The decryption, where the ciphertext is the initial state, is performed in a similar manner using aes32dsmt. However, it contains the inverse Sbox, SR, and MC operations. By operating on 8 bits of the input and using the standard 32-bit registers, the design avoids wide datapaths, prioritizing area efficiency over throughput. The RISC-V scalar extensions [10] guarantee constant execution time (as all computations are performed using registers), and hence prevent simple timing side-channel attacks. However, they lack built-in protection mechanisms against power or electromagnetic analysis and hence, require additional micro-architectural hardening for secure implementations.

### 3.3. Power Side-Channel Attacks (SCAs)

Modern power SCAs exploit statistical relationships between a device’s power consumption and secret cryptographic operations. In this paper, we consider three popular attack methods: DPA [4], CPA [5], and TPA [6]. DPA and CPA rely on simpler statistical models and are non-profiled attacks, while TPA employs advanced multivariate profiling.

DPA statistically extracts data-dependent leakage by averaging power traces over multiple executions. Let  $T_i$  denote a power trace and  $D_i$  denote a bit of intermediate data (e.g., the LSB output bit of the S-Box). Based on a guessed key  $k^*$ , and the provided plaintext, the output of the S-Box can be computed. Subsequently, the  $N$  traces are partitioned into subsets  $S_0$  and  $S_1$  based on the value of  $D_i$  [4]:

Note that when a wrong key is assumed, the collected traces in  $S_0$  and  $S_1$  have no meaning and the difference between the average between them is small (due to random assignment).

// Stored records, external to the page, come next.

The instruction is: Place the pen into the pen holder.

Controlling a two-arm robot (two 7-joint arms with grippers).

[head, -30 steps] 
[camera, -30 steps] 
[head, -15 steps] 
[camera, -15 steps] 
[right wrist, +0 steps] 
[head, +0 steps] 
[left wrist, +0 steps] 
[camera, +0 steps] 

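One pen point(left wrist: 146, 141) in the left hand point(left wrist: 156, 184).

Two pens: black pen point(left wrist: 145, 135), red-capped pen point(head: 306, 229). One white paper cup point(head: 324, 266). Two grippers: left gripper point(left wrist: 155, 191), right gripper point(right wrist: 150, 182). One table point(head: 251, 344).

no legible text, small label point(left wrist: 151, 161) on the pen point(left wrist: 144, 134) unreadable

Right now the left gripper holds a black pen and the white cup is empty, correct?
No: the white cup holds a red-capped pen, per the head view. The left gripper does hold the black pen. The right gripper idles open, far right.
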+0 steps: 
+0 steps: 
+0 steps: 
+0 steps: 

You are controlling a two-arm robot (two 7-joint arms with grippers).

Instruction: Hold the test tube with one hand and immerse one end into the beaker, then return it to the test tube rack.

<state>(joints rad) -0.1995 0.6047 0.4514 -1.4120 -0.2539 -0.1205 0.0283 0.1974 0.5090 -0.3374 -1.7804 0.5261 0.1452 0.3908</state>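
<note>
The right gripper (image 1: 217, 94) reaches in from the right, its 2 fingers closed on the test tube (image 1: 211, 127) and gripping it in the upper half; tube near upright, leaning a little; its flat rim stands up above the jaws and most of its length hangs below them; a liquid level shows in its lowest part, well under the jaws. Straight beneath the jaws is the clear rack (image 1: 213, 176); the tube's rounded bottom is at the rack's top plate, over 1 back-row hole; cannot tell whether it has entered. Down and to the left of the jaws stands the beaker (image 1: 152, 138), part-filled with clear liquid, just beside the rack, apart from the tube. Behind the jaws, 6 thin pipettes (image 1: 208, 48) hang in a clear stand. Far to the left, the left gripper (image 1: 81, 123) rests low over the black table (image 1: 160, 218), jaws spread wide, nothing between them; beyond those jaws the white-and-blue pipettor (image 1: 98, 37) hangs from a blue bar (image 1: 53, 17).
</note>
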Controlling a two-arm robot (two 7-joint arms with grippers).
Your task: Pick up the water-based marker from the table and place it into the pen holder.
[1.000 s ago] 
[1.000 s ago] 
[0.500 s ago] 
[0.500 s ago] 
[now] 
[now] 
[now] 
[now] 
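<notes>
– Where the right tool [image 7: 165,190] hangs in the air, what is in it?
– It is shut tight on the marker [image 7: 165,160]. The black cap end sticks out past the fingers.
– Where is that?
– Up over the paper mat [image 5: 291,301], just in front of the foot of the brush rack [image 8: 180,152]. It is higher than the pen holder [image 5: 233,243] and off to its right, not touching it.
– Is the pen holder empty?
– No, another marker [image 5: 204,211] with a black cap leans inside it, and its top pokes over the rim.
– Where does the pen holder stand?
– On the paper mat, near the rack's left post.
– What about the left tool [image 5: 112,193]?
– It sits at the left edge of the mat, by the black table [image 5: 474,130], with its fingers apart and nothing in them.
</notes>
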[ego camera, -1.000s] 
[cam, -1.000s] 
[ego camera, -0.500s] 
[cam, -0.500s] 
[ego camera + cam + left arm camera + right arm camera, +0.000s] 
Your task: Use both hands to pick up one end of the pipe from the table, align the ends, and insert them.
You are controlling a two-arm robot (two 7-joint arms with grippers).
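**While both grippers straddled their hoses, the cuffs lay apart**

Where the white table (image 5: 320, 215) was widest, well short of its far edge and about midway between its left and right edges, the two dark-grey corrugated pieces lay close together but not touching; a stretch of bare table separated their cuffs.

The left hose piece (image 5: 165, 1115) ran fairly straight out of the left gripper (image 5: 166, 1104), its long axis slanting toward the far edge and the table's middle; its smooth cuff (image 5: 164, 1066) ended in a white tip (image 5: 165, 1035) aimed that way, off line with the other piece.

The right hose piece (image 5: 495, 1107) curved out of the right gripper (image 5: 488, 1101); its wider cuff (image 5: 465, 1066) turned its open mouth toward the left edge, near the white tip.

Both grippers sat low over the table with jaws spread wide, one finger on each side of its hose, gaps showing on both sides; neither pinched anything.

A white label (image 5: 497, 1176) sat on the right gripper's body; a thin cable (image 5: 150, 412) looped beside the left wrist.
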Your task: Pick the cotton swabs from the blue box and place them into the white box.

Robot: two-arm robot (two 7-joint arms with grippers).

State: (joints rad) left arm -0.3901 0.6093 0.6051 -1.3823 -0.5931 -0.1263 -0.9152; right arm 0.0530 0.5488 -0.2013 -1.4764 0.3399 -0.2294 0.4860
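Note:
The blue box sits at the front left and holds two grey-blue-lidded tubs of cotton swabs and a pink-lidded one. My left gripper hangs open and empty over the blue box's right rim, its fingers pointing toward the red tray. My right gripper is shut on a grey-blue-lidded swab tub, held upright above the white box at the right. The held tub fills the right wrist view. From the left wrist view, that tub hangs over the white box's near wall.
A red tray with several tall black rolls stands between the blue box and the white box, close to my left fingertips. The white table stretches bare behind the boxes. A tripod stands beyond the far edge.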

However, when the key is correctly guessed, all traces in  $S_0$  will have the LSB output bit of the Sbox equal to 0 and similarly all traces in  $S_1$  equal to 1. Taking the difference of the averages of both sets will reveal the slightly systematic difference between them. This is expressed by the following equation [4]:

$$\Delta(k^*) = \frac{1}{|S_1|} \sum_{i \in S_1} T_i - \frac{1}{|S_0|} \sum_{i \in S_0} T_i \quad (3)$$

where the maximum value of  $\Delta(k^*)$  determines the presumed correct key guess  $k$ , as it has the highest probability were power leakage is correlated with  $D_i$ .

CPA [5] is a powerful side-channel technique that exploits the linear relationship between a device's power consumption and hypothetical power models derived from intermediate cryptographic values. It refines DPA using Pearson's correlation coefficient to compare a hypothetical power model  $H(k^*)$  (e.g., Hamming weight) with measured traces  $T$ :

$$\rho(k^*) = \frac{\text{Cov}(H(k^*), T)}{\sigma_{H(k^*)}\sigma_T} \quad (4)$$

The attacker computes  $\rho(k^*)$  for all key guesses  $k^*$ . The key guess with the highest correlation  $|\rho(k^*)|$  is presumed to be correct. Popular power or leakage models are the Hamming weight (HW) and Hamming distance. In this paper, we consider several intermediate attack points, as shown in Figure 1. The attack points are denoted with the different leak keywords such as leak1\_Round0. In total, we consider six leakage attack points.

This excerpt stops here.